Data shown:
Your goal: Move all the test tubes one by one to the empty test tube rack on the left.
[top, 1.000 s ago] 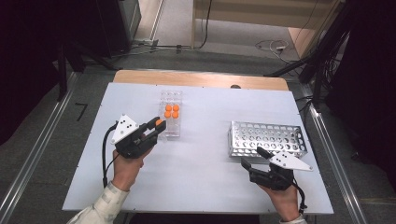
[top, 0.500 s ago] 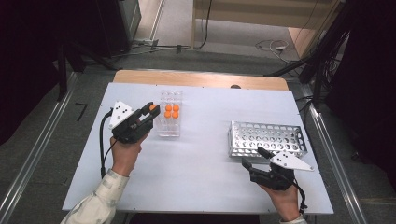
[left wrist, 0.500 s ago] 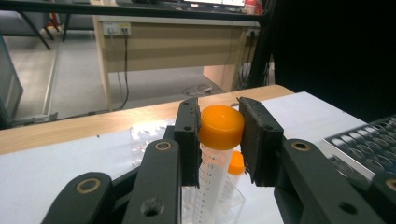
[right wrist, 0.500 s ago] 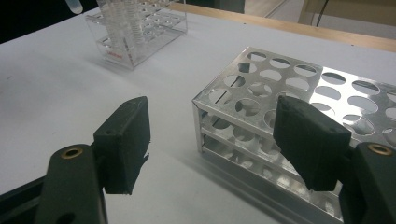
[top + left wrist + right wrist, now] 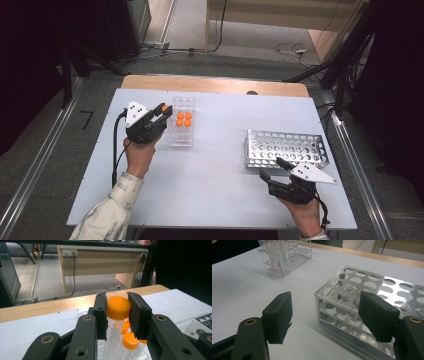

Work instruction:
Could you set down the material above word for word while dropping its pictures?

Answer for this exercise:
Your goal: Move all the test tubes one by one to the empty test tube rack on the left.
[top, 1.000 s ago] 
[top, 0.500 s ago] 
[left wrist, 0.500 s ago] 
[right wrist, 0.500 s ago] 
[top + left wrist + right wrist, now] 

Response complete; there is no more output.